## What the task asks
In the data below, find the line containing "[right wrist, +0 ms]" and the line containing "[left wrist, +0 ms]", then reproduce them and every line between, exactly. Omit pictures.
* * *
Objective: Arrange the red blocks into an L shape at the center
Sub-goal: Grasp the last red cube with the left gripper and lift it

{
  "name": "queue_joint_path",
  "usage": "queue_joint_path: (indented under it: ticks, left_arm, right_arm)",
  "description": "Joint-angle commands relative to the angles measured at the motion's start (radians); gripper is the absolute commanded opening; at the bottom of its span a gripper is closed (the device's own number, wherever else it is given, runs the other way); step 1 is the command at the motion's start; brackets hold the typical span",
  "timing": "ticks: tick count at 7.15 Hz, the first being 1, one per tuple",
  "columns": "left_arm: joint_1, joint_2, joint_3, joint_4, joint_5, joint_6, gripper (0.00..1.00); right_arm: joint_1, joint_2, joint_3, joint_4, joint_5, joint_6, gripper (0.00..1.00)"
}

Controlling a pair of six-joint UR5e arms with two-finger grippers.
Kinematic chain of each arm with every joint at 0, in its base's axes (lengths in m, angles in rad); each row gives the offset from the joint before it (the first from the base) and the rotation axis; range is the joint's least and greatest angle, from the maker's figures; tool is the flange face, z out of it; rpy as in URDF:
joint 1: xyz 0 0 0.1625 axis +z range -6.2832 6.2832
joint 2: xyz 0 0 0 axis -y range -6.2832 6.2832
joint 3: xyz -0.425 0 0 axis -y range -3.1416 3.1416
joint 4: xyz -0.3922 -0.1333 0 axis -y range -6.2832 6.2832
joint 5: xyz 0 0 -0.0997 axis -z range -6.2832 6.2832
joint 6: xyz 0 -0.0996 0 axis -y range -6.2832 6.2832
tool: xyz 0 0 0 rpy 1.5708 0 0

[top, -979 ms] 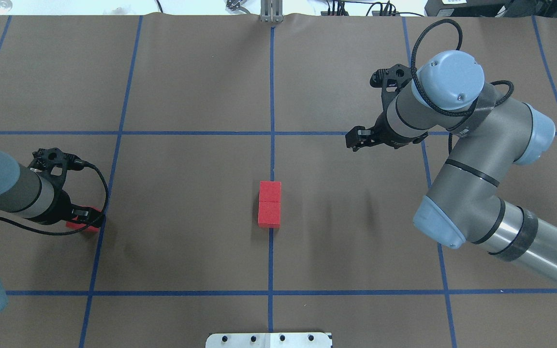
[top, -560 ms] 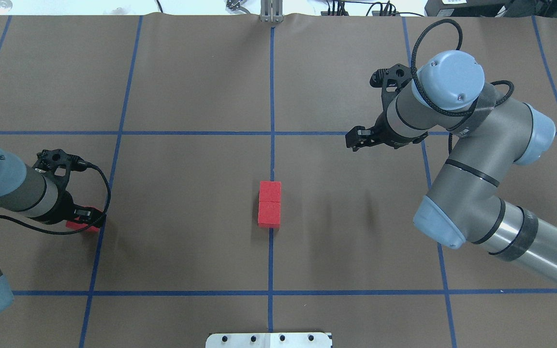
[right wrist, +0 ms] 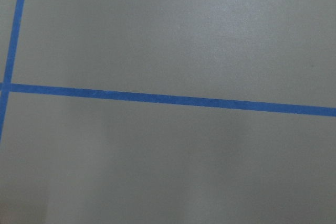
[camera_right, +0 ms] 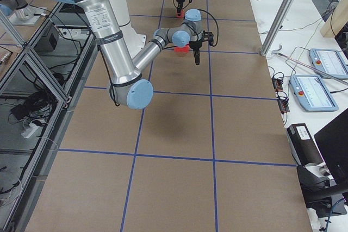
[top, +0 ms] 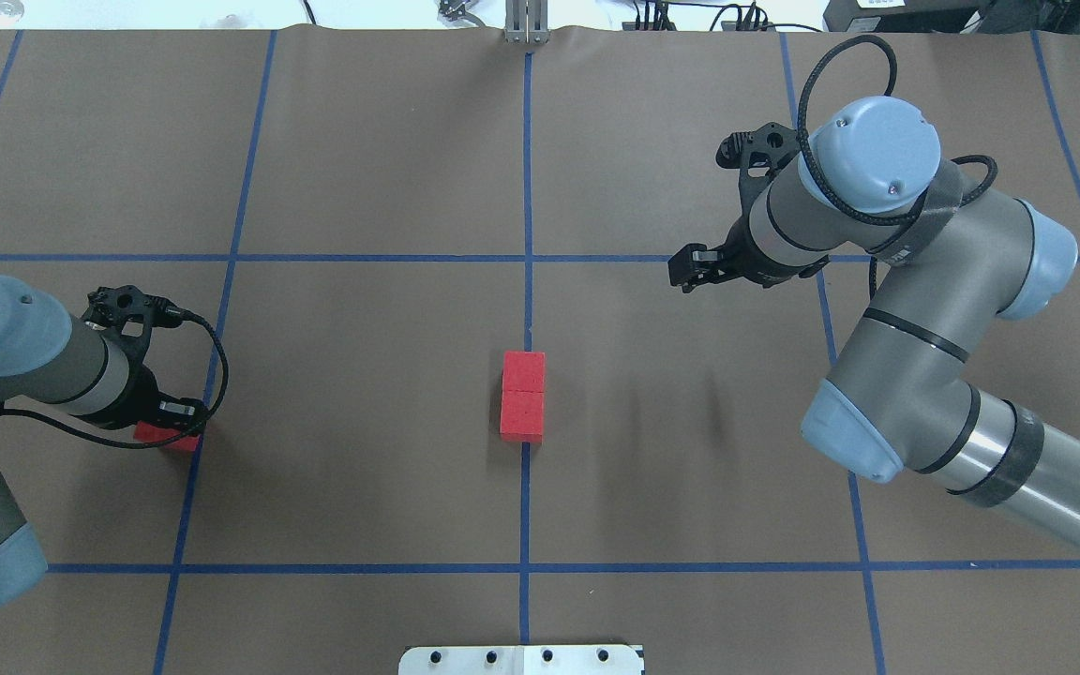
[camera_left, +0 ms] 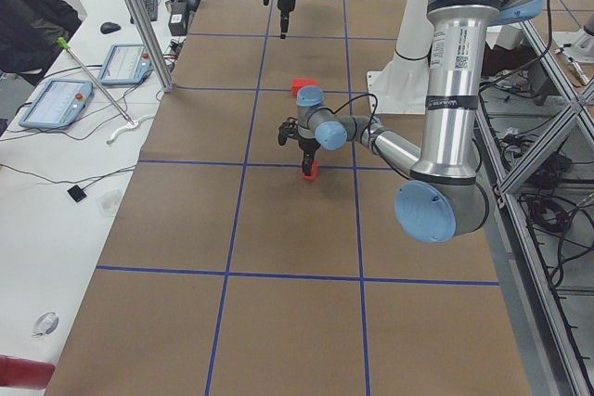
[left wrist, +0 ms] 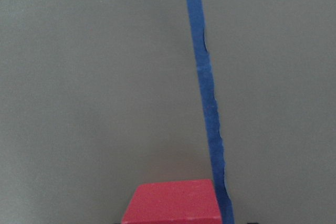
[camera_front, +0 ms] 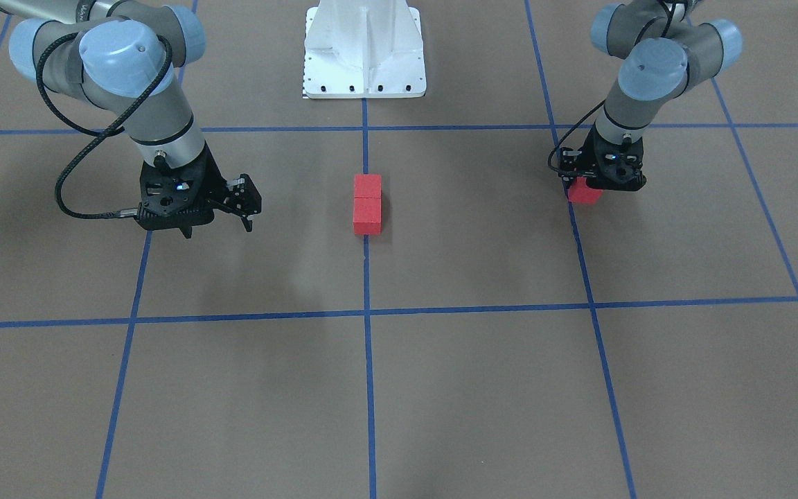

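Note:
Two red blocks [top: 523, 371] [top: 522, 416] lie touching in a short line on the centre tape line; they also show in the front-facing view [camera_front: 367, 186] [camera_front: 366, 216]. The third red block [top: 168, 436] is far to the left, under my left gripper [top: 174, 419], which is shut on it low at the table [camera_front: 584, 193]. The left wrist view shows that block [left wrist: 170, 202] at the bottom edge beside a blue tape line. My right gripper [top: 690, 272] is open and empty, hanging above the table right of the centre [camera_front: 217, 225].
Blue tape lines [top: 525, 187] divide the brown table cover into squares. The white robot base plate [camera_front: 364, 48] sits at the robot's edge. An operators' bench with tablets [camera_left: 60, 104] and an aluminium post [camera_left: 139, 25] runs along the far side.
My left arm has shifted a little to the right, and the red block under its gripper has moved slightly with it. The right arm and the two centre blocks have not moved.

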Motion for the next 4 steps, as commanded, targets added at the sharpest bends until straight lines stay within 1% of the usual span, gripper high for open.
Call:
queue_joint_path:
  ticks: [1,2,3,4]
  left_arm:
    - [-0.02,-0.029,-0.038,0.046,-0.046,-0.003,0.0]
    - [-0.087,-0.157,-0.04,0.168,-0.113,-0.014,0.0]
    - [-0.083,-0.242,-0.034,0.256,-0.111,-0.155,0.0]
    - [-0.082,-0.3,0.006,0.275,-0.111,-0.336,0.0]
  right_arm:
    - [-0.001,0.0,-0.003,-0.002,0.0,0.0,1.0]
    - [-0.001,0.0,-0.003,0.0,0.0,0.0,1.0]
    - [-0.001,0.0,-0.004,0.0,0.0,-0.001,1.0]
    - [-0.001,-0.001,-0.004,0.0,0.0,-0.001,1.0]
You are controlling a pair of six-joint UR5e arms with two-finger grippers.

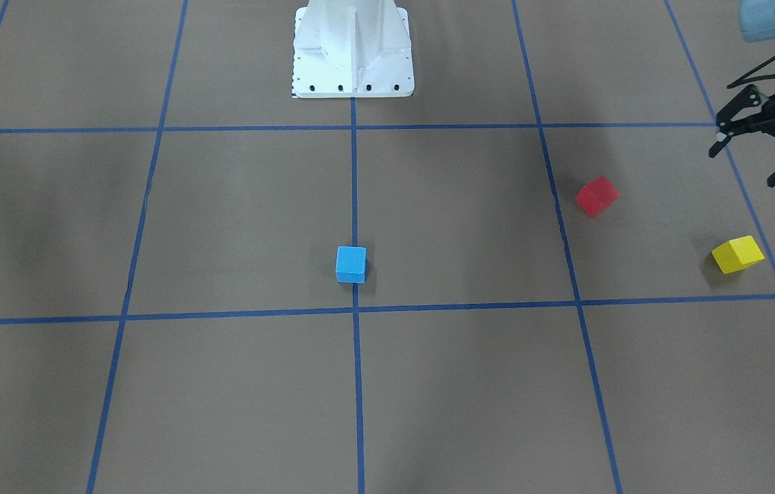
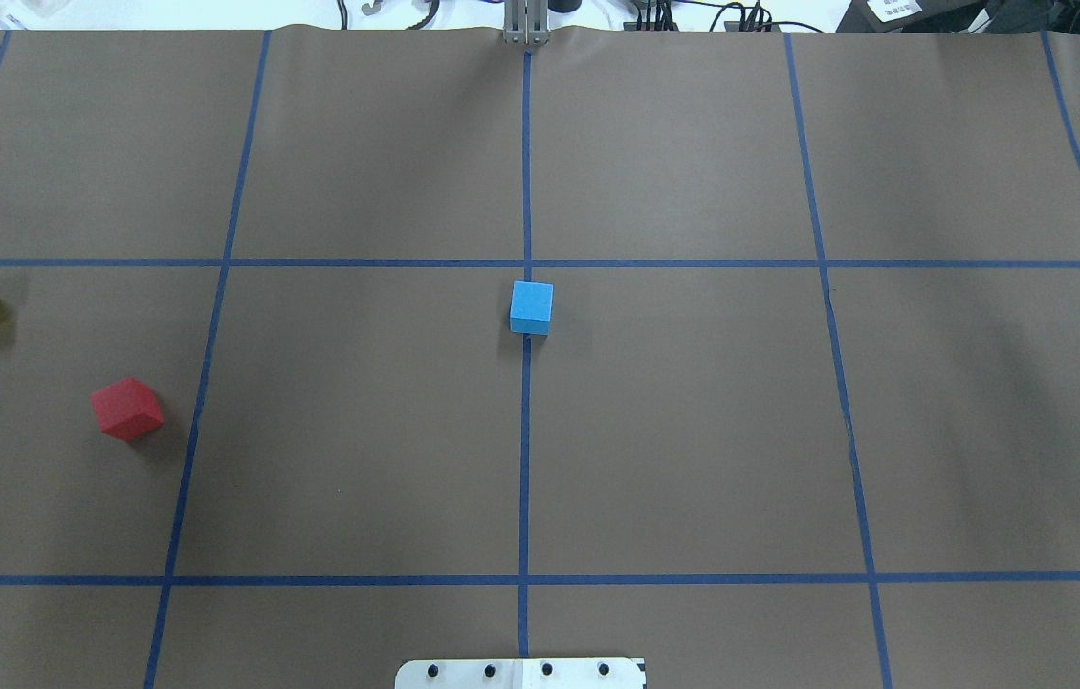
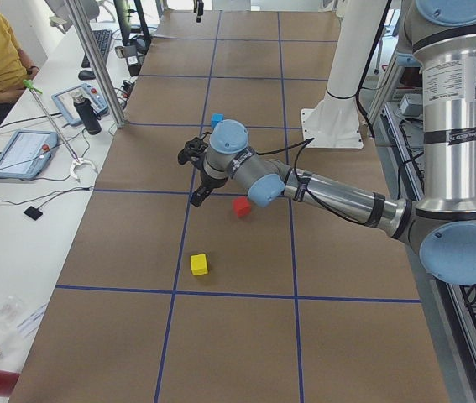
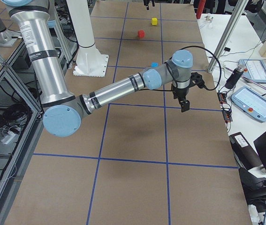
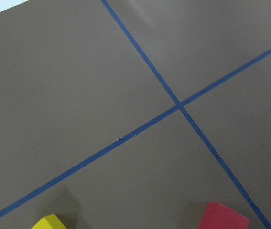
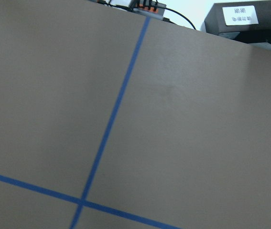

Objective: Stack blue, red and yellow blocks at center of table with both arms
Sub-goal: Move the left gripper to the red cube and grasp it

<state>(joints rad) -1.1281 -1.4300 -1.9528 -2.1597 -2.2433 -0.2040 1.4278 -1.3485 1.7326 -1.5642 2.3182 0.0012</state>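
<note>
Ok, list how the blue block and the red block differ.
The blue block sits on the centre tape line; the red block lies off to the robot's left, clear of any line. Blue is squared to the grid; red is turned askew. Both are similar cubes.

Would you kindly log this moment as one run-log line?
nothing stacked | blue block: centre tape line | red block, yellow block: robot's left, apart | left gripper: open, empty | right gripper: state unclear

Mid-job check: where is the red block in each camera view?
Front-facing: red block, right of centre.
Overhead: red block, lower left.
Exterior left: red block, centre.
Exterior right: red block, top.
Left wrist: red block, bottom edge.
Right wrist: not there.
Shared landmark: yellow block nearby.
</note>
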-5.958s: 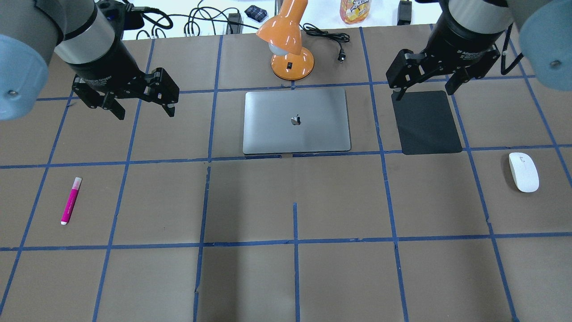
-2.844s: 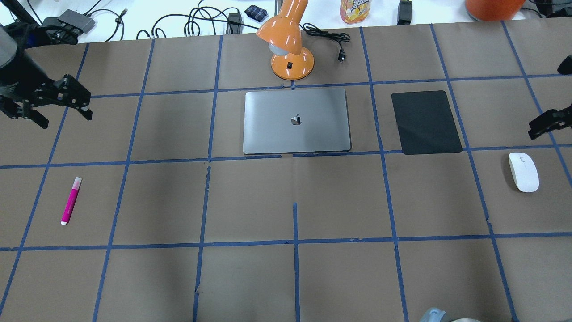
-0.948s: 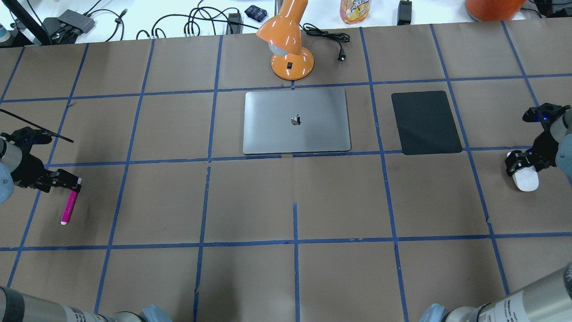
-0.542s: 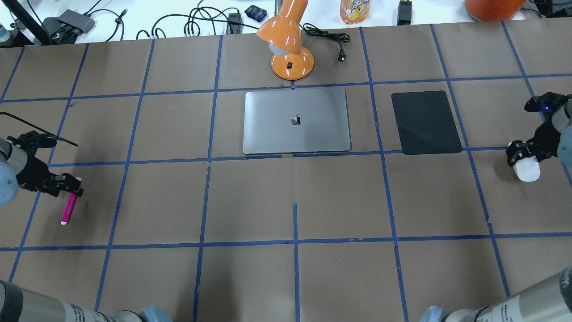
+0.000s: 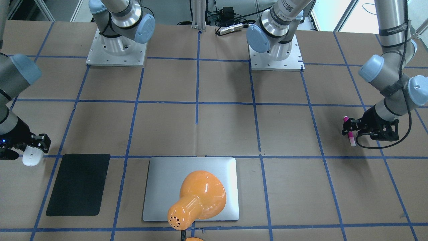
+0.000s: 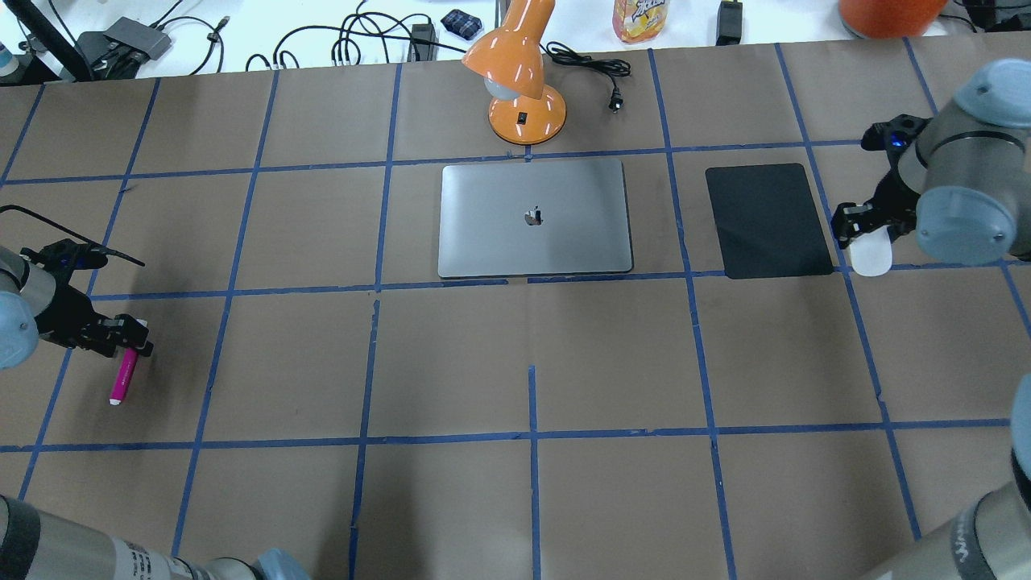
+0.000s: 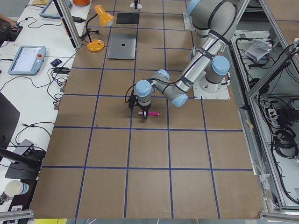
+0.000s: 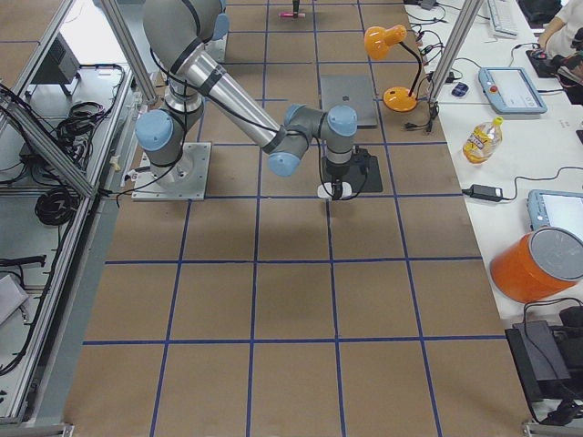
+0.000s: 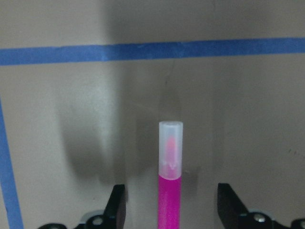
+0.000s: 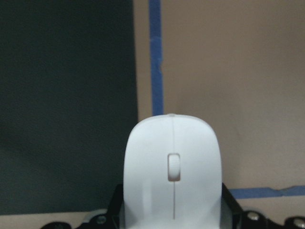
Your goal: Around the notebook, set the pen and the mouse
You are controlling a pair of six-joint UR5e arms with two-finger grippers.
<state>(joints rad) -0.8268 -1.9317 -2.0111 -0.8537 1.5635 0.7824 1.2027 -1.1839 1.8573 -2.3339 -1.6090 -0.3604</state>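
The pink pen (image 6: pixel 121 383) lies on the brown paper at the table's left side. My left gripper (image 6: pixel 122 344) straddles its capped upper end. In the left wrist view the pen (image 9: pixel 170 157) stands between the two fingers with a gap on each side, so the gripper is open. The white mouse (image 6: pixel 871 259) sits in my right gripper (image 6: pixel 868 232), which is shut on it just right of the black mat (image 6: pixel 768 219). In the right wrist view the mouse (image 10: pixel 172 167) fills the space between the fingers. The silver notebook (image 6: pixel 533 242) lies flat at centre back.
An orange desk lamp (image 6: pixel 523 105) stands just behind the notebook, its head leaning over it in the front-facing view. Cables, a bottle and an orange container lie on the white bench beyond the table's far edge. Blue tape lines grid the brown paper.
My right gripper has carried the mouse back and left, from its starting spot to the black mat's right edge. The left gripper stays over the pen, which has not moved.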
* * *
## Exercise output
[right wrist, +0 ms] 
[camera_right, +0 ms] 
[top, +0 ms] 
[camera_left, +0 ms] 
[left wrist, +0 ms] 

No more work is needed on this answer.